Limited Atonement

Listen from:
We will select for our first consideration author Pink's teaching of a limited atonement; that is, that Christ died on the cross for certain ones whom God in His sovereignty chose in a past eternity, but in no way for any others. To prove that he taught this, we quote a few excerpts from his book: "Surely the Lord Jesus had some absolute determination before Him when He went to the cross. If He had, then it necessarily follows that the extent of that purpose was limited, because an absolute determination or purpose must be effected" (p. 72). On another page (p. 123) he says, "From it [Adam's fallen race] God purposed to save a few as the monuments of His grace; the others He determined to destroy." Therefore, according to Mr.

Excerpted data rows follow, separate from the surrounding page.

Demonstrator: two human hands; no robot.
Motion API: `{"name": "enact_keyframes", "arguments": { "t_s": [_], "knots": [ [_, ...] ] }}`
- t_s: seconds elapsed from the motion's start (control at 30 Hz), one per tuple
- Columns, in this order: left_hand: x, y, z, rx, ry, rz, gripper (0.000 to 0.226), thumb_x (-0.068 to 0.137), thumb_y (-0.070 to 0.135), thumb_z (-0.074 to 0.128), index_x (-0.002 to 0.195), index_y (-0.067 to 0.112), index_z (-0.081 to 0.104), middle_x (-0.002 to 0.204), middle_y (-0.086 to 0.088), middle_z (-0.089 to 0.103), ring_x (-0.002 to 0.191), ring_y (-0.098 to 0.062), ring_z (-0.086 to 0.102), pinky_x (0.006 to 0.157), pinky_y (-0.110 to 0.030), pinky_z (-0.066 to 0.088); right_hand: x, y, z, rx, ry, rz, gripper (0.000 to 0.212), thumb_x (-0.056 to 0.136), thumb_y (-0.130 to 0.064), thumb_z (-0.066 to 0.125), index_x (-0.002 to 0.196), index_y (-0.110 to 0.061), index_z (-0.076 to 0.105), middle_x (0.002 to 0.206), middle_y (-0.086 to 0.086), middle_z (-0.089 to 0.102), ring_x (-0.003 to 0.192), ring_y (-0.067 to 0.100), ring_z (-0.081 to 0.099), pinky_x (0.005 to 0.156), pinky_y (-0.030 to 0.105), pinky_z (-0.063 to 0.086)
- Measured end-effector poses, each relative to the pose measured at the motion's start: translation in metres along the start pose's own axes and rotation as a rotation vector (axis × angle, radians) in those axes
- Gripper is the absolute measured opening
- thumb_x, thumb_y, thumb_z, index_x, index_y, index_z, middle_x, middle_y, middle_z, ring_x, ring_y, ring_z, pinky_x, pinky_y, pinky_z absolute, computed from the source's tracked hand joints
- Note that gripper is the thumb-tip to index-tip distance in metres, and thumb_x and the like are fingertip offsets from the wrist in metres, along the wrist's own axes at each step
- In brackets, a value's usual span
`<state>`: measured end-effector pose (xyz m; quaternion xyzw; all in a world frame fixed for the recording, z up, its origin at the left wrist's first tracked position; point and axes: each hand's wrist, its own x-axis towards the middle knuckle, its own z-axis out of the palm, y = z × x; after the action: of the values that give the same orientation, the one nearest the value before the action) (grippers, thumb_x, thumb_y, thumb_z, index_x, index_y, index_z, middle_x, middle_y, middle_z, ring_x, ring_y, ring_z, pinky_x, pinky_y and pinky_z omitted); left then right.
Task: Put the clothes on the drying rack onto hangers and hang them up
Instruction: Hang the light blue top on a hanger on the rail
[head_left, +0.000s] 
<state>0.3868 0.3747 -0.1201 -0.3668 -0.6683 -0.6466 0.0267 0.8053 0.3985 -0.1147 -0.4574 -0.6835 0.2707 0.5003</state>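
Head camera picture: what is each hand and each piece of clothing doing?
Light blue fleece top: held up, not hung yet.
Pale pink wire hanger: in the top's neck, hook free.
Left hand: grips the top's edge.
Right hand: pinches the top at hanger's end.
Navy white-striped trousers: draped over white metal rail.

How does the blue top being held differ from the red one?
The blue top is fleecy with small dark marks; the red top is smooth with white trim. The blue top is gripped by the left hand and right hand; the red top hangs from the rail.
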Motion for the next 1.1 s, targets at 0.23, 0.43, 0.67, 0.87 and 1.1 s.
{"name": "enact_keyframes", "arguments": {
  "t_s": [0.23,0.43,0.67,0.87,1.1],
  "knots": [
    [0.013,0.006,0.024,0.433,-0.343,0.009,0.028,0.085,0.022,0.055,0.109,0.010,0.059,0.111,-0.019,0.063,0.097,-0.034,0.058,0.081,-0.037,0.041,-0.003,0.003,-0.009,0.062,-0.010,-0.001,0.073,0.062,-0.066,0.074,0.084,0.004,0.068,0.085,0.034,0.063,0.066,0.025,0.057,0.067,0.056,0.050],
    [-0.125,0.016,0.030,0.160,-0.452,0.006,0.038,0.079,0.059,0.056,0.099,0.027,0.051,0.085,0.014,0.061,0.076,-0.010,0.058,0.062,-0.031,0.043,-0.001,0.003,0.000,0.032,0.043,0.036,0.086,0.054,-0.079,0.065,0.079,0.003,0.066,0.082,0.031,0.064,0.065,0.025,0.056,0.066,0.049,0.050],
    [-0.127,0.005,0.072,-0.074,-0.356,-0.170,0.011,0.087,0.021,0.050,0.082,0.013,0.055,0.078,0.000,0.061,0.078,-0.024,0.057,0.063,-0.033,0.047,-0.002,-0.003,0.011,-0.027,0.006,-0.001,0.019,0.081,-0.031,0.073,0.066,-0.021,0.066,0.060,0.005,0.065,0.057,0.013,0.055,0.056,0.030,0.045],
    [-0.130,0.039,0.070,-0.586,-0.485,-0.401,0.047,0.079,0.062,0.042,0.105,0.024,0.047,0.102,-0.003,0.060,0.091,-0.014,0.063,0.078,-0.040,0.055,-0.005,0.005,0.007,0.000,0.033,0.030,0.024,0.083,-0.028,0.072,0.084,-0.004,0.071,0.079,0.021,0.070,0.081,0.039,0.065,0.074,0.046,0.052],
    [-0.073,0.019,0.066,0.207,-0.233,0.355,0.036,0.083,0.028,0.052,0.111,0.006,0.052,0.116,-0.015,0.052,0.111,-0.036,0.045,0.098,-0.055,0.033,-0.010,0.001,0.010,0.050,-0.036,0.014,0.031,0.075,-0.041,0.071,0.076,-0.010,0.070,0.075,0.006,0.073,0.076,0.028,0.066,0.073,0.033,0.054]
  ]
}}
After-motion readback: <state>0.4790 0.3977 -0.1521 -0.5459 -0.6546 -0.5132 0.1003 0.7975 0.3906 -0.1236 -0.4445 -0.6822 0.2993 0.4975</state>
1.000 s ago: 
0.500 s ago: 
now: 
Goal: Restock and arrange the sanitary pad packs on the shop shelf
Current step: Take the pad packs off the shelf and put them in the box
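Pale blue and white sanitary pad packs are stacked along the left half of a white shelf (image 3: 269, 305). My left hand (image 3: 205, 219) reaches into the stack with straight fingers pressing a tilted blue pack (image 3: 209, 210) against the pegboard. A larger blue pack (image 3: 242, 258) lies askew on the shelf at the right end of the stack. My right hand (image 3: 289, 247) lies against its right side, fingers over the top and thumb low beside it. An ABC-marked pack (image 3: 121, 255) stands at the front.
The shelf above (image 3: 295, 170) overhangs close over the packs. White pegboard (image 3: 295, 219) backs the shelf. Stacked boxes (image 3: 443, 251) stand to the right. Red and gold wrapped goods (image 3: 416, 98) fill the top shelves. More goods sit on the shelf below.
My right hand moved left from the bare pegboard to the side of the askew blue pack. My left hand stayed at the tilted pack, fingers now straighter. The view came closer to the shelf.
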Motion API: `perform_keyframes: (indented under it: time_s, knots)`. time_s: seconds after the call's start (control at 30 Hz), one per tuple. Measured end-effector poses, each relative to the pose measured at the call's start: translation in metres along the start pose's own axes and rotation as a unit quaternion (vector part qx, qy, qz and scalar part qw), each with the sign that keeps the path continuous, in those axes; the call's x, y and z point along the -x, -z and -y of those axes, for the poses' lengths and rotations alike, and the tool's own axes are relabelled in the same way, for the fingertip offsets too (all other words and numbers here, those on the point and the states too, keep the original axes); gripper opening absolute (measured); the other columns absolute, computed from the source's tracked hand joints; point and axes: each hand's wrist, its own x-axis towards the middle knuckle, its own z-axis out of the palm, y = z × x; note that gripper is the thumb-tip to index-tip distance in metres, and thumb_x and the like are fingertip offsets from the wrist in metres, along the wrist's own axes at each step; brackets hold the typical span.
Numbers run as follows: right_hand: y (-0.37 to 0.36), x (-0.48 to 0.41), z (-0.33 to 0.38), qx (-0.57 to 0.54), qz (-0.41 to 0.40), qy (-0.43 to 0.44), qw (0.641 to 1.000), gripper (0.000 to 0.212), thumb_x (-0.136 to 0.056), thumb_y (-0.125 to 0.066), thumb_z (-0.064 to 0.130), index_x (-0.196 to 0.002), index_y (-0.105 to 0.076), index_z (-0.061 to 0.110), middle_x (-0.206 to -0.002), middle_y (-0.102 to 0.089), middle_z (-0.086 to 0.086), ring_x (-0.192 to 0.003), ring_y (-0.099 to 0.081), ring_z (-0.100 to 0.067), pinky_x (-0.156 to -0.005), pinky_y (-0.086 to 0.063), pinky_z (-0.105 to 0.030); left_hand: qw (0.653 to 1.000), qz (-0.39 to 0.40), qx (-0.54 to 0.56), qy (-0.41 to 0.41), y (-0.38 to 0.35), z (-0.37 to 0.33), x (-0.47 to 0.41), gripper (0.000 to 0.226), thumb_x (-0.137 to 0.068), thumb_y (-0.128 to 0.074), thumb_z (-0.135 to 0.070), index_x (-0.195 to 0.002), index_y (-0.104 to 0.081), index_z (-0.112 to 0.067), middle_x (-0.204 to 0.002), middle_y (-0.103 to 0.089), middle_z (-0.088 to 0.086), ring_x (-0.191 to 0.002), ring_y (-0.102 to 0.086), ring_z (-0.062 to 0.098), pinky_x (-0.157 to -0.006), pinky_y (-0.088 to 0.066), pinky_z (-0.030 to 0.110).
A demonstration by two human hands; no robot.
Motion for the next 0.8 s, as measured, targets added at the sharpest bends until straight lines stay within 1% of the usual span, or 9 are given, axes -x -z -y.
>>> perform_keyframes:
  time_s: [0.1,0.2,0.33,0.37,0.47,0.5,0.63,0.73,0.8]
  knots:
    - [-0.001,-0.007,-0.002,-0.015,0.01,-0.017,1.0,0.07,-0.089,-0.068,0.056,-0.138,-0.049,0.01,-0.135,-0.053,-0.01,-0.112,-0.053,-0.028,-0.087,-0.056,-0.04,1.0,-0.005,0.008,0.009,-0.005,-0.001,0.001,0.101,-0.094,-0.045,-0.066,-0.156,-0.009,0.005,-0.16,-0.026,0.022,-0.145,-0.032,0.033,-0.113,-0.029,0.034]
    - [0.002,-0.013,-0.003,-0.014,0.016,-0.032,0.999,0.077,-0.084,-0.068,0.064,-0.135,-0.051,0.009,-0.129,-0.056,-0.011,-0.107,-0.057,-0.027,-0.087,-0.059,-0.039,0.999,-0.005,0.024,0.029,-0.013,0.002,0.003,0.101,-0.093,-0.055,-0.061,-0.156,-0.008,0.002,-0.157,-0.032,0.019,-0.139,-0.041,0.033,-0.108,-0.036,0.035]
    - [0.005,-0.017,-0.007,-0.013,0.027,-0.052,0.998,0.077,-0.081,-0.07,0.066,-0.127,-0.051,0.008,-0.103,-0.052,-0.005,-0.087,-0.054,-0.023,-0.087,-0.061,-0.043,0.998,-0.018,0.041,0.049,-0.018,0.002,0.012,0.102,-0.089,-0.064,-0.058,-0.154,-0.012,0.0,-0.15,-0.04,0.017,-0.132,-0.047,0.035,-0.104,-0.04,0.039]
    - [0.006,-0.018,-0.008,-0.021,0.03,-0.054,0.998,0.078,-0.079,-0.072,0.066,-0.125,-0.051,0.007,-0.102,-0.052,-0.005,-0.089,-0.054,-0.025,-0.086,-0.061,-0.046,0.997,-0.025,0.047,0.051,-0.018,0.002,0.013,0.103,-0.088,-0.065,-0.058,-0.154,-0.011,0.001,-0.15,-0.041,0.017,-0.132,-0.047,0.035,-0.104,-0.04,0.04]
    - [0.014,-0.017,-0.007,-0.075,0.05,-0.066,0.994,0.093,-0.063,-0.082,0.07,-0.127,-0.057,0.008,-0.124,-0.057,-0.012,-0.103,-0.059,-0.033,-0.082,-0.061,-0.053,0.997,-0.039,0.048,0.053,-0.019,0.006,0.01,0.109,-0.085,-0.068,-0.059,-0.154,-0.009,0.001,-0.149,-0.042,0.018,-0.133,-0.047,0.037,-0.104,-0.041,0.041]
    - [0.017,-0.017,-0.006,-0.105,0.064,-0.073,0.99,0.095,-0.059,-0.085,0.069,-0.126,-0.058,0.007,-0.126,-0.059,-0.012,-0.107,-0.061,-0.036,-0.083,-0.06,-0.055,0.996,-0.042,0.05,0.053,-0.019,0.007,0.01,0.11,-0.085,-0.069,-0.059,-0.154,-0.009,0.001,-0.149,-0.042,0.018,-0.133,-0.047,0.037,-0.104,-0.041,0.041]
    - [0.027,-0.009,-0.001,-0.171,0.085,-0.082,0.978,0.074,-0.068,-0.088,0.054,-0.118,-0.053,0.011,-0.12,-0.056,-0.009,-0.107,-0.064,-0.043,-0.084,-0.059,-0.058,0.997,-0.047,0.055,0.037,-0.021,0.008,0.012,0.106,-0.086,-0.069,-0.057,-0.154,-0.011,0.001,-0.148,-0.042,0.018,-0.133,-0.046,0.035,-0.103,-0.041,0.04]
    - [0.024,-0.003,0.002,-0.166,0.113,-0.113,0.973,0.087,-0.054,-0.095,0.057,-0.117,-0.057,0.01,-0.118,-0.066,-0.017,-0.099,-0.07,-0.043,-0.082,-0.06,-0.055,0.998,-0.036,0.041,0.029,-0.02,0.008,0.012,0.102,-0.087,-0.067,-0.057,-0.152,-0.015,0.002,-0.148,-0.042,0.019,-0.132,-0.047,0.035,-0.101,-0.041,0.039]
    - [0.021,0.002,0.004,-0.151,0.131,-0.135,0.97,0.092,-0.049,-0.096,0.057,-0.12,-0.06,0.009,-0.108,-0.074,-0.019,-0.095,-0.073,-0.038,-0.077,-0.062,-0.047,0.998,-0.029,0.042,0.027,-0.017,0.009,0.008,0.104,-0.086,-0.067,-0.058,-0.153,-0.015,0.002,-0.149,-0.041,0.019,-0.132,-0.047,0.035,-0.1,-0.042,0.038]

Pink, Christ came and died for "a few" of fallen men. Truly his ideas of the atonement are limited. He also seeks to bolster his "limited atonement" doctrine by misuse of portions of Isa. 53 as he attempts to prove that the Father in a past eternity made certain promises to the Son in respect to the limited number for whom He would die. We say at the outset, these ideas are the work of the finite mind trying to confine the infinite within its own exceedingly "limited" apprehension. Who has been able to comprehend the extent of the heavens that declare the glory of God in creation? Or who shall rightly declare the moral glory of God in redemption? Shall mortal man limit the excelling glory of God in the work of the atonement, that inestimable work that has glorified God in His very nature, character, and all His attributes? The Apostle Paul speaks of God's ways being "past finding out," but this writer seems to feel that he has found them out. Another has said about trying to comprehend God by the mind, "He would not be God if human understanding could measure Him.”